## Work item
Every line of the material needs an exact copy, apart from the images.

## Collected material
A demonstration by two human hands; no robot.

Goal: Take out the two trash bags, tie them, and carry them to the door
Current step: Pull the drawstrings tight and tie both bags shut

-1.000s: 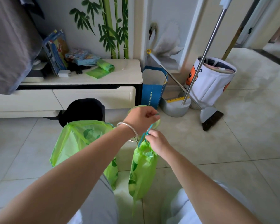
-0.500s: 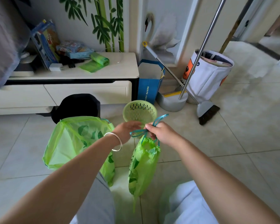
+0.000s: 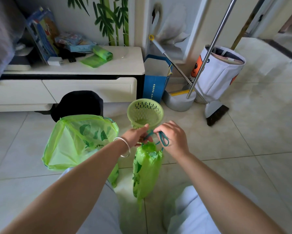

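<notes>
A small green trash bag (image 3: 146, 168) hangs in front of me, its neck gathered by a teal drawstring (image 3: 163, 140). My left hand (image 3: 136, 136) pinches one end of the string, and my right hand (image 3: 173, 139) holds the looped other end. A larger green trash bag (image 3: 77, 141) stands open-mouthed on the tiled floor to the left, partly behind my left forearm. Just beyond my hands sits a small green perforated bin (image 3: 145, 112), with no bag in it.
A black bin (image 3: 77, 103) stands behind the larger bag, against a white low cabinet (image 3: 84, 88) carrying a roll of green bags (image 3: 102, 54). A blue paper bag (image 3: 156, 78), dustpan, broom (image 3: 214, 112) and white fabric hamper (image 3: 217, 73) crowd the right wall. A doorway opens far right.
My hands dropped from above the small bin down to the bag's neck, uncovering the green bin. The drawstring ends have been drawn together and looped between my fingers.
</notes>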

## Task result
A demonstration by two human hands; no robot.

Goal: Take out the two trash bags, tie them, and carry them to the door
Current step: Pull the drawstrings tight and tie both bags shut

-1.000s: 
-0.500s: 
+0.000s: 

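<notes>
A small green trash bag (image 3: 146, 168) hangs in front of me, its neck gathered by a teal drawstring (image 3: 163, 140). My left hand (image 3: 136, 136) pinches one end of the string, and my right hand (image 3: 173, 139) holds the looped other end. A larger green trash bag (image 3: 77, 141) stands open-mouthed on the tiled floor to the left, partly behind my left forearm. Just beyond my hands sits a small green perforated bin (image 3: 145, 112), with no bag in it.
A black bin (image 3: 77, 103) stands behind the larger bag, against a white low cabinet (image 3: 84, 88) carrying a roll of green bags (image 3: 102, 54). A blue paper bag (image 3: 156, 78), dustpan, broom (image 3: 214, 112) and white fabric hamper (image 3: 217, 73) crowd the right wall. A doorway opens far right.
My hands dropped from above the small bin down to the bag's neck, uncovering the green bin. The drawstring ends have been drawn together and looped between my fingers.
</notes>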

Nothing further remains in the output.